As more people in the construction trades accept 3D printing, “its natural progression will be to construct larger and more complicated multi-story buildings, even skyscrapers,” write two lawyers from Cohen Seglias Pallas Greenhall & Furman. “Conceptually, one could foresee a reduction in litigation related to project delay, as 3D-printed construction is projected to dramatically reduce the time needed to construct a building,” they note.



We are in the midst of what has been termed the “Fourth Industrial Revolution,” where manufacturing and other industries take advantage of modern advances in smart technology, automation, and cloud computing.

3D printing (also called “additive manufacturing”) is one such innovation starting to disrupt traditional business processes. The healthcare, aerospace, manufacturing, and automotive industries are being transformed by 3D printing methods.

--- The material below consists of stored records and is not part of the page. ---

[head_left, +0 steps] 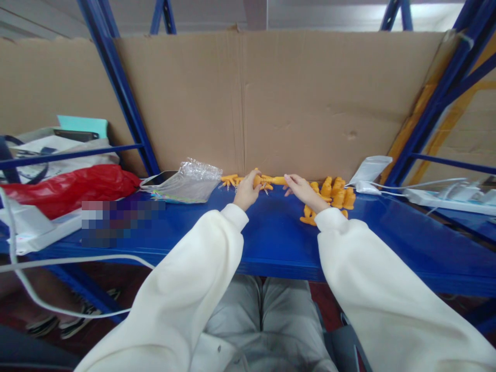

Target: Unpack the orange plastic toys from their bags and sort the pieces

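My left hand [246, 192] is closed in a pinch on a small orange plastic piece [257, 181] at the back of the blue shelf [271, 232]. My right hand [302, 190] reaches toward the same spot, its fingers curled against a long orange piece [278, 180]. More orange pieces [230, 179] lie to the left of my hands. A cluster of orange figures [338, 192] stands to the right, and some lie by my right wrist [308, 216]. Both arms wear white sleeves.
A clear plastic bag [189, 182] and a phone [158, 178] lie left of my hands. A red bag [73, 187] and white boxes sit at far left. White pouch [370, 169], cables and a power strip [445, 197] lie right. A cardboard wall [271, 98] backs the shelf.
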A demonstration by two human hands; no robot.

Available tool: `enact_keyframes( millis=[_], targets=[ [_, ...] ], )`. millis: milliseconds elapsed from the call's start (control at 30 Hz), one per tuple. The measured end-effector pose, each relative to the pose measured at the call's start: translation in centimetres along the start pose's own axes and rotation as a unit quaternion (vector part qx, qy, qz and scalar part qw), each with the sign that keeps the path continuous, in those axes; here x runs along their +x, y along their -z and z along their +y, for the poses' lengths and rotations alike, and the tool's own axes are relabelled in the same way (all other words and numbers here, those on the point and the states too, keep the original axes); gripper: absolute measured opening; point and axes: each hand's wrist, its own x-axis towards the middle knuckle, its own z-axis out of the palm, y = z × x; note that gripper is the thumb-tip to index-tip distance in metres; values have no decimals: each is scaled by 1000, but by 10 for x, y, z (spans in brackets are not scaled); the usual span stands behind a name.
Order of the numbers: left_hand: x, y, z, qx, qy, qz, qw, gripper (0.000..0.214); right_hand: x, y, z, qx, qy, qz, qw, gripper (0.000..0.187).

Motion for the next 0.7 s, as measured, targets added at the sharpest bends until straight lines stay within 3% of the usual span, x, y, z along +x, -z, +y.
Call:
enact_keyframes(
  millis=[133, 300, 467, 567, 700],
  targets=[
    [-1, 0, 1, -16, 15, 9, 1000, 42, 4, 0, 5, 41, -20, -24, 999, 34],
    [0, -1, 0, -17, 62, 2, 998, 44, 2, 5, 9, 8, 84, -11, 996, 25],
    [0, -3, -3, -25, 43, 14, 999, 44, -2, 9, 8, -75, 154, 23, 985, 30],
    [0, -4, -4, -22, 38, 26, 999, 44, -1, 6, 6, -39, 102, 26, 994, 35],
    [0, -5, -3, -20, 38, 28, 999, 44, 1, 2, 6, 13, -2, -21, 1000, 34]
  ],
)
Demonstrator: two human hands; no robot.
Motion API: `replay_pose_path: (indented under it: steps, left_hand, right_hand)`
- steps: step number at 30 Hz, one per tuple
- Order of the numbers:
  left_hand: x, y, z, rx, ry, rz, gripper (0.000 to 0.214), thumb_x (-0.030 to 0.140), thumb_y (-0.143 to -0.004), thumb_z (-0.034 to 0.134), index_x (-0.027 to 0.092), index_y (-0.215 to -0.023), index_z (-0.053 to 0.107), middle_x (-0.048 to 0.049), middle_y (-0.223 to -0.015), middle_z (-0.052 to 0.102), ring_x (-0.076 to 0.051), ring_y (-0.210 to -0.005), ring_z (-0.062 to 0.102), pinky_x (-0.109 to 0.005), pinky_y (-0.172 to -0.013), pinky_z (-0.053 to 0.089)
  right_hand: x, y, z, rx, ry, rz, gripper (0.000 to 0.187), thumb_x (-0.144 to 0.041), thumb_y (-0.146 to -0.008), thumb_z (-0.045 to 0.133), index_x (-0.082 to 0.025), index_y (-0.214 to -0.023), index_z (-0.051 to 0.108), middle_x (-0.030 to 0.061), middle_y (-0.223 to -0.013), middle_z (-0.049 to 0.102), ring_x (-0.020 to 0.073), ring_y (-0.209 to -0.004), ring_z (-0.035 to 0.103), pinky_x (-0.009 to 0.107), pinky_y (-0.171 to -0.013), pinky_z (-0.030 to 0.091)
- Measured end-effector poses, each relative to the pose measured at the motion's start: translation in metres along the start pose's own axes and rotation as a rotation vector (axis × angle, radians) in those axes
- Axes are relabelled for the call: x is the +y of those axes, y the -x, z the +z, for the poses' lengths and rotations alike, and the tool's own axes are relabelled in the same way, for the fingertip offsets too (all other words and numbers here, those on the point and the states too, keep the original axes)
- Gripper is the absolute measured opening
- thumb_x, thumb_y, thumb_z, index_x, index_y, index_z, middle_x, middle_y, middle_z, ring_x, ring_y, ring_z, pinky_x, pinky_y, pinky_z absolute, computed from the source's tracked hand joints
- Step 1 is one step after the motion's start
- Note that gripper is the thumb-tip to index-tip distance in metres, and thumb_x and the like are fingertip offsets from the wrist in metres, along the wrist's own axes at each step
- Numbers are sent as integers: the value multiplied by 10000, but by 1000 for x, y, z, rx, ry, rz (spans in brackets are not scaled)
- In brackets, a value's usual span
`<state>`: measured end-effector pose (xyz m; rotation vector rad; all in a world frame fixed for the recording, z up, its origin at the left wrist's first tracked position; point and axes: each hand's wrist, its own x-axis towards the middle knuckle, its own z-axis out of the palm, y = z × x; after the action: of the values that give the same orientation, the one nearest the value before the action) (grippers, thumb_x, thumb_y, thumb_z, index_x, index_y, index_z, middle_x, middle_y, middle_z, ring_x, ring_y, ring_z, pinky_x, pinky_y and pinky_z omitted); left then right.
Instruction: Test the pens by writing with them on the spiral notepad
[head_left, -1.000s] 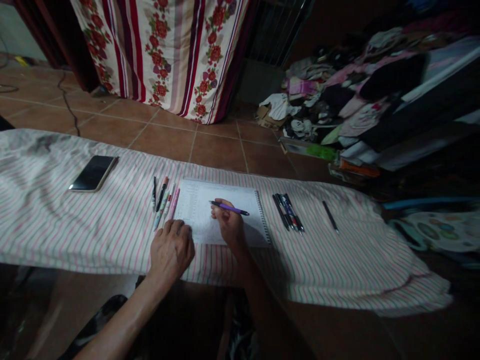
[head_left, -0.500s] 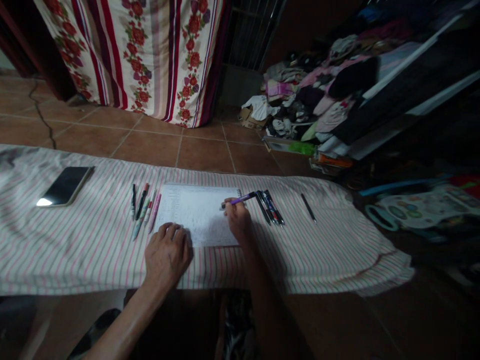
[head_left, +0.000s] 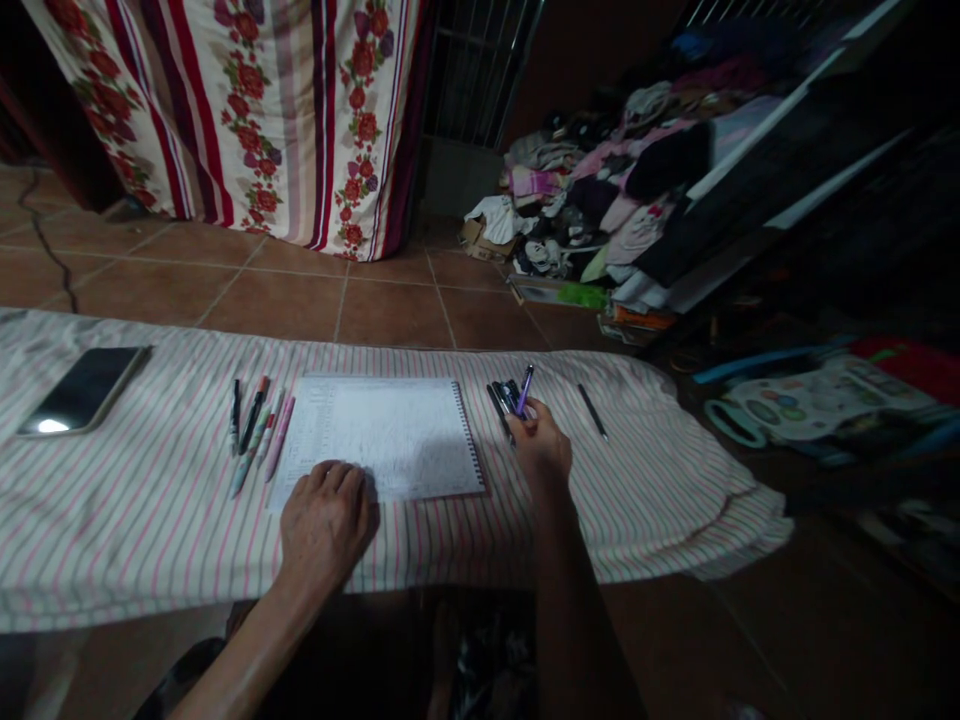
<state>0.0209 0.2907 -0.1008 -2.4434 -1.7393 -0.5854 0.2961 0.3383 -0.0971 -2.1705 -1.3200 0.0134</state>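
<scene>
My right hand (head_left: 545, 440) is closed on a purple pen (head_left: 526, 390), held upright just above a cluster of dark pens (head_left: 501, 402) on the cloth. Its fingers partly hide that cluster. To the left, the spiral notebook (head_left: 397, 430) lies with its wire binding on the right and small writing down its left side. My left hand (head_left: 326, 510) rests palm down on the notebook's near left corner, fingers slightly bent and holding nothing. Several markers and pens, among them a pink pen (head_left: 280, 438), lie along the notebook's left edge.
A striped cloth (head_left: 420, 545) covers the low table. A phone (head_left: 86, 390) lies at its far left, and a single black pen (head_left: 593, 412) to the right of my right hand. Beyond stand a floral curtain (head_left: 300, 110) and a heap of clothes (head_left: 600, 180) on the tiled floor.
My right hand has moved right, off the notebook to the dark pens, and the purple pen has tipped from slanted to upright. My left hand stays at the notebook's corner.
</scene>
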Motion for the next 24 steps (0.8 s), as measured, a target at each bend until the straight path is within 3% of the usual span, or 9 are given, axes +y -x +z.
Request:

Other industries are taking notice including the construction industry, which uses the term “3D printing” to refer to the manufacturing process by which digitally-created designs and models are constructed in the field using robotic arms that pour building material layer by layer.

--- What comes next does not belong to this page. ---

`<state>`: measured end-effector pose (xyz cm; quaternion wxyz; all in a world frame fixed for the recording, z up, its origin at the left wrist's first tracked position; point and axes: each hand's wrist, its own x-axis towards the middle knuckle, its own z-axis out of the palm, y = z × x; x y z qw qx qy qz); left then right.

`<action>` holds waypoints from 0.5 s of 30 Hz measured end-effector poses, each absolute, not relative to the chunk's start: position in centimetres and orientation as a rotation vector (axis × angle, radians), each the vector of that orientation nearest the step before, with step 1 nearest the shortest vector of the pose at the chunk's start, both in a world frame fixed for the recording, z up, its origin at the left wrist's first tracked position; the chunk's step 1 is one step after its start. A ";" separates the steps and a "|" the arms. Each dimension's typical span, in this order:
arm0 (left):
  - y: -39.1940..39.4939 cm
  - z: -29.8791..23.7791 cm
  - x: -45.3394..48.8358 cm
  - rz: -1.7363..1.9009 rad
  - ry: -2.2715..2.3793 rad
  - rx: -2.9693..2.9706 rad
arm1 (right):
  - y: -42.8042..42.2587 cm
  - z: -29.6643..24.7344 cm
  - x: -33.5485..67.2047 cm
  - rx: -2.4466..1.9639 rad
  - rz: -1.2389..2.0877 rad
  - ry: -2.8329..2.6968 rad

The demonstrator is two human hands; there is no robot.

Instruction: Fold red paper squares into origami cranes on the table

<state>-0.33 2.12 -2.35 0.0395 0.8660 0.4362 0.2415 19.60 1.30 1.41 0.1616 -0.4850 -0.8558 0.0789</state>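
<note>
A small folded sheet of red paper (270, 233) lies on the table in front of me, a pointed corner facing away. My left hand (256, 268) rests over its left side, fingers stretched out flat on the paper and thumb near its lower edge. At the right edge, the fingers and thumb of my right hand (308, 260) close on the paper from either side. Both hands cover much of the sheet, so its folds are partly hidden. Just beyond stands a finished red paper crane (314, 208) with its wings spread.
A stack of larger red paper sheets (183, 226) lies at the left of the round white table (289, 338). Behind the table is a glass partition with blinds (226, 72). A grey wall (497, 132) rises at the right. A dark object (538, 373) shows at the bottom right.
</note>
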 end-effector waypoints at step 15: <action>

In its current form, 3D printing is primarily used to construct small residential homes on an individual basis or, more recently, in planned, multi-home developments. The first-ever 3D-printed, fully sustainable neighborhoods in the United States are being constructed in California by the Palari Group in partnership with construction technology company Mighty Buildings.

The Palari Group’s goal is to develop net-zero energy communities, with new deliveries planned for spring 2022. Miami-based homebuilder Lennar is planning to build 100 3D-printed homes in the Austin area in 2022. Lennar will build their homes with the Vulcan construction system developed by another construction technology company, ICON.

In southeast Mexico, 3D printers are currently constructing a housing community for low-income families, designed to withstand hurricanes, earthquakes, and other natural disasters. The goal is for these homes to have enough durability to be passed down from generation to generation.